Task brief: Copy the listing below in full and skip every picture.

Information supplied:
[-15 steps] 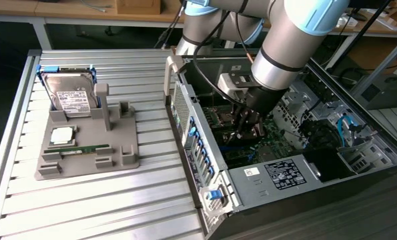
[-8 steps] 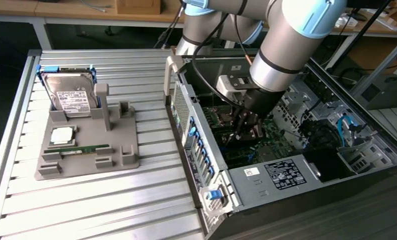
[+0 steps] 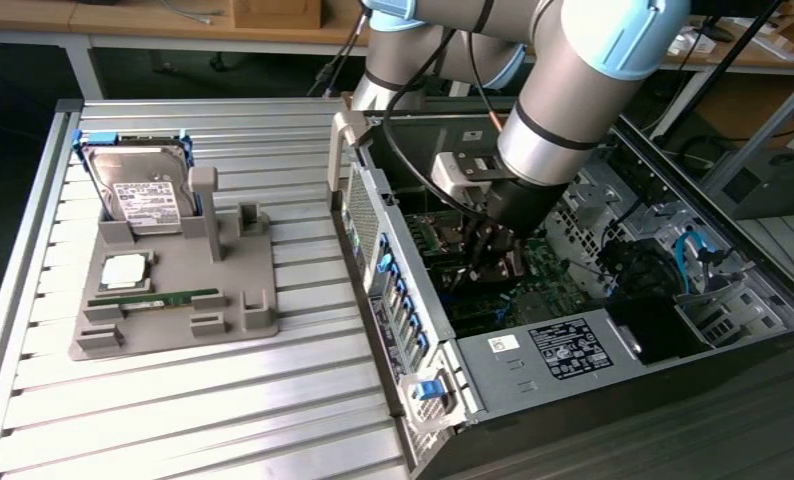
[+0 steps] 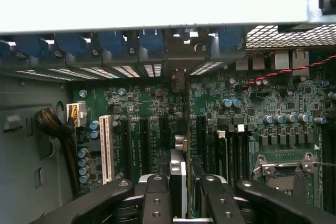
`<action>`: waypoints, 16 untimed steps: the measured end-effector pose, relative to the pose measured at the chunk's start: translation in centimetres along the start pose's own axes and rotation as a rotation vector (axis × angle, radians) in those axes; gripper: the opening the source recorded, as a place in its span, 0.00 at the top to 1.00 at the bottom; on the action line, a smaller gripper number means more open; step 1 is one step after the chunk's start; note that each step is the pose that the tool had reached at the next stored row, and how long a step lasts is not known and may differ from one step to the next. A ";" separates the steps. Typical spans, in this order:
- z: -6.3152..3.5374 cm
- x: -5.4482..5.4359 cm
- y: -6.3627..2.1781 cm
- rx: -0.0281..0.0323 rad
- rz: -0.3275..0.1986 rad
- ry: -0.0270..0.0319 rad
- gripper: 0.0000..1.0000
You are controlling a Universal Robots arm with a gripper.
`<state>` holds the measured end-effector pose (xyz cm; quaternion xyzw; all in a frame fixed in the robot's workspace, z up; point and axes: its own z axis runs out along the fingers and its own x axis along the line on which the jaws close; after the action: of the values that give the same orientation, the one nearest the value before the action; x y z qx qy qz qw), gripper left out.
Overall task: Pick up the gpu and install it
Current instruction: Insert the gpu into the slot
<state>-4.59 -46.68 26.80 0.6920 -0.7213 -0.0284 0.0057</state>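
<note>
Gripping gpu (image 4: 178,182) edge-on, gripper (image 4: 180,195) fingers clamped across its top edge | lower centre, above motherboard (image 4: 147,114) slots | stiff, light, fragile: hold board edges.

1. Your arm (image 3: 577,95) is silver-grey with light blue joint caps, and its gripper (image 3: 493,262) is black.
2. The motherboard (image 4: 147,124) is dark green; it carries one white slot (image 4: 106,148) beside black ones.
3. The gpu (image 4: 186,129), seen edge-on, looks green-brown, though that is hard to judge.
4. At the exterior view's left, the grey holder (image 3: 170,290) carries a silver hard drive (image 3: 137,190) with a white label and a narrow green memory stick (image 3: 157,298).
5. The slotted table (image 3: 170,400) is pale grey.
</note>
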 end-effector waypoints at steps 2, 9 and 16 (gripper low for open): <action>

Solution to this task:
[-15 steps] 
[-8 steps] 
[+0 steps] 
[+0 steps] 
`<action>`: waypoints, 16 untimed steps: the measured end-effector pose, relative to the pose measured at the chunk's start: translation in centimetres along the start pose's own axes and rotation as a rotation vector (axis × angle, radians) in those axes; gripper: the opening the source recorded, as a place in its span, 0.00 at the top to 1.00 at the bottom; on the action line, a smaller gripper number means more open; step 1 is one step after the chunk's start; note that each step is the pose that the tool had reached at the next stored row, and how long a step lasts is not known and may differ from one step to the next. A ";" separates the steps. Typical spans, in this order:
- z: -6.3152..3.5374 cm
- x: -5.4482..5.4359 cm
- y: -6.3627..2.1781 cm
- rx: -0.0281..0.0323 rad
- rz: -0.3275..0.1986 rad
- ry: -0.0270..0.0319 rad
- gripper: 0.0000..1.0000
You are controlling a Universal Robots arm with a gripper.
`<state>` holds the measured end-effector pose (xyz cm; quaternion xyzw; all in a frame fixed in the robot's workspace, z up; point and axes: its own z axis runs out along the fingers and its own x axis along the line on which the jaws close; after the action: of the values that give the same orientation, the one nearest the value before the action; x y z qx qy qz qw), gripper left out.
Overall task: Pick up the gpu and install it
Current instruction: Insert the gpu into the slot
<state>-4.59 -46.68 26.80 0.6920 -0.7213 -0.0284 0.0057</state>
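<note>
Gripping gpu (image 4: 178,182) edge-on, gripper (image 4: 180,195) fingers clamped across its top edge | lower centre, above motherboard (image 4: 147,114) slots | stiff, light, fragile: hold board edges.

1. Your arm (image 3: 577,95) is silver-grey with light blue joint caps, and its gripper (image 3: 493,262) is black.
2. The motherboard (image 4: 147,124) is dark green; it carries one white slot (image 4: 106,148) beside black ones.
3. The gpu (image 4: 186,129), seen edge-on, looks green-brown, though that is hard to judge.
4. At the exterior view's left, the grey holder (image 3: 170,290) carries a silver hard drive (image 3: 137,190) with a white label and a narrow green memory stick (image 3: 157,298).
5. The slotted table (image 3: 170,400) is pale grey.
</note>
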 end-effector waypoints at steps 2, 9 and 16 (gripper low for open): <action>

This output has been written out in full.